**Data below:**
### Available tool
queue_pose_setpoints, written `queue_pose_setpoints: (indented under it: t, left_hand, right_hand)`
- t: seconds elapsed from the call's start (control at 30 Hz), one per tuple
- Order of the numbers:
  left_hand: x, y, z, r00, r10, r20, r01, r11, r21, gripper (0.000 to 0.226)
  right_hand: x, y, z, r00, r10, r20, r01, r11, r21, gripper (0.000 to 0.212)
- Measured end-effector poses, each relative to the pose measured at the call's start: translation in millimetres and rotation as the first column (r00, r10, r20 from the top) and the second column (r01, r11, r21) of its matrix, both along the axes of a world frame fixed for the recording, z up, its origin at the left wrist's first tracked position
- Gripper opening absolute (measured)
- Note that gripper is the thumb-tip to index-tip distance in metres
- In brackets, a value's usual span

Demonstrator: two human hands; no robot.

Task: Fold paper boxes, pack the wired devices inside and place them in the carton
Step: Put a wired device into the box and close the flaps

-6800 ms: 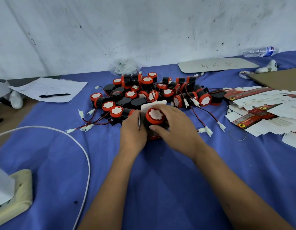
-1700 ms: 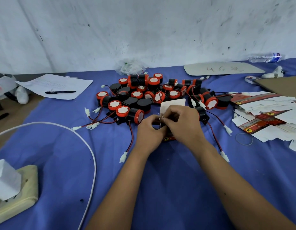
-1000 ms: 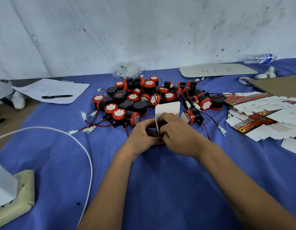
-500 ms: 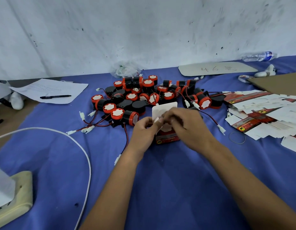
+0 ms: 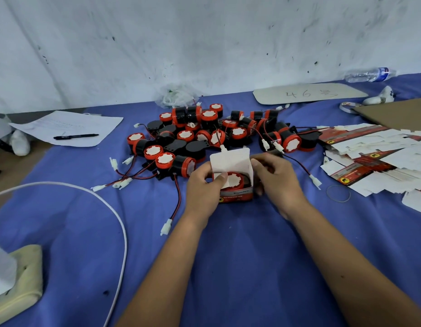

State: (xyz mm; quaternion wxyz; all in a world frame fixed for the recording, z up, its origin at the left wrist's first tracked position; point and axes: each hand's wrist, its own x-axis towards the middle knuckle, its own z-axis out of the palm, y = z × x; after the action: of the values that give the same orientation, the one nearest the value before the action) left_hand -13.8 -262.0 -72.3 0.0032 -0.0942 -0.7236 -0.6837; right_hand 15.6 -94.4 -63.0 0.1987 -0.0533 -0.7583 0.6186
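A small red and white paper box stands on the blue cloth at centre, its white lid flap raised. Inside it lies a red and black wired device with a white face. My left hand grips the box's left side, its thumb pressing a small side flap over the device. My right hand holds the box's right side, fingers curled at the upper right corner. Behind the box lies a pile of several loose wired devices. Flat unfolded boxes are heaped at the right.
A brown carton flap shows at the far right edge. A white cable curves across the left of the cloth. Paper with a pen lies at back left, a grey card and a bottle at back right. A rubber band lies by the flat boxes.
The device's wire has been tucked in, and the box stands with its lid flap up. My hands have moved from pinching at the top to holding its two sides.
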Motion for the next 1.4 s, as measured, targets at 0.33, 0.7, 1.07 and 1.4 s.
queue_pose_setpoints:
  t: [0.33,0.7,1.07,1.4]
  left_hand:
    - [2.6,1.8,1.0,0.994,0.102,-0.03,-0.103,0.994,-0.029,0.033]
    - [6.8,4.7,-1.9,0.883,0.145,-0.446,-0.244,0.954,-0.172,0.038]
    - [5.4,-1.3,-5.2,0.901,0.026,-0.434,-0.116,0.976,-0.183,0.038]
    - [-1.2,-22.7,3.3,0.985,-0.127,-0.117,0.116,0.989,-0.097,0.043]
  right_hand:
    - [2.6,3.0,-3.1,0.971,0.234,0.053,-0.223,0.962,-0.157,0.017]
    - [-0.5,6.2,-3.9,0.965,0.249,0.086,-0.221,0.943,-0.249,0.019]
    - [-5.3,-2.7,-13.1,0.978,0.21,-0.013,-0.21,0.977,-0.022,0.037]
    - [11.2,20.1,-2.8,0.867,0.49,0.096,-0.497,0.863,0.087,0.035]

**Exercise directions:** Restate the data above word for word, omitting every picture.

**Result:**
### Available tool
queue_pose_setpoints, written `queue_pose_setpoints: (indented under it: t, left_hand, right_hand)`
- t: seconds elapsed from the call's start (control at 30 Hz), one per tuple
- Order of the numbers:
  left_hand: x, y, z, r00, r10, r20, r01, r11, r21, gripper (0.000 to 0.226)
  right_hand: x, y, z, r00, r10, r20, r01, r11, r21, gripper (0.000 to 0.212)
- Measured end-effector poses, each relative to the pose measured at the call's start: translation in millimetres and rotation as the first column (r00, r10, r20 from the top) and the second column (r01, r11, r21) of its matrix, both along the axes of a world frame fixed for the recording, z up, its origin at the left wrist's first tracked position
- Gripper opening absolute (measured)
- Note that gripper is the thumb-tip to index-tip distance in metres
- In brackets, a value's usual span

Demonstrator: two human hands; no robot.

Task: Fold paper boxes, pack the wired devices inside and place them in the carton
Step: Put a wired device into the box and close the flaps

-6800 ms: 
-1700 ms: 
-1000 ms: 
-500 ms: 
+0 ms: 

State: (xyz mm; quaternion wxyz; all in a world frame fixed for the recording, z up, its origin at the left wrist's first tracked position; point and axes: each hand's wrist, its own x-axis towards the middle knuckle, its own z-axis out of the palm, y = z × x; after the action: of the values that give the same orientation, the one nearest the value before the action) left_hand -13.8 -262.0 -72.3 0.0032 -0.0942 -0.7236 -0.6837; right_hand 15.6 -94.4 -63.0 0.1987 -0.0533 -0.7583 0.6186
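A small red and white paper box stands on the blue cloth at centre, its white lid flap raised. Inside it lies a red and black wired device with a white face. My left hand grips the box's left side, its thumb pressing a small side flap over the device. My right hand holds the box's right side, fingers curled at the upper right corner. Behind the box lies a pile of several loose wired devices. Flat unfolded boxes are heaped at the right.
A brown carton flap shows at the far right edge. A white cable curves across the left of the cloth. Paper with a pen lies at back left, a grey card and a bottle at back right. A rubber band lies by the flat boxes.
The device's wire has been tucked in, and the box stands with its lid flap up. My hands have moved from pinching at the top to holding its two sides.
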Motion for the next 1.4 s, as measured, targets at 0.33, 0.7, 1.07 and 1.4 s.
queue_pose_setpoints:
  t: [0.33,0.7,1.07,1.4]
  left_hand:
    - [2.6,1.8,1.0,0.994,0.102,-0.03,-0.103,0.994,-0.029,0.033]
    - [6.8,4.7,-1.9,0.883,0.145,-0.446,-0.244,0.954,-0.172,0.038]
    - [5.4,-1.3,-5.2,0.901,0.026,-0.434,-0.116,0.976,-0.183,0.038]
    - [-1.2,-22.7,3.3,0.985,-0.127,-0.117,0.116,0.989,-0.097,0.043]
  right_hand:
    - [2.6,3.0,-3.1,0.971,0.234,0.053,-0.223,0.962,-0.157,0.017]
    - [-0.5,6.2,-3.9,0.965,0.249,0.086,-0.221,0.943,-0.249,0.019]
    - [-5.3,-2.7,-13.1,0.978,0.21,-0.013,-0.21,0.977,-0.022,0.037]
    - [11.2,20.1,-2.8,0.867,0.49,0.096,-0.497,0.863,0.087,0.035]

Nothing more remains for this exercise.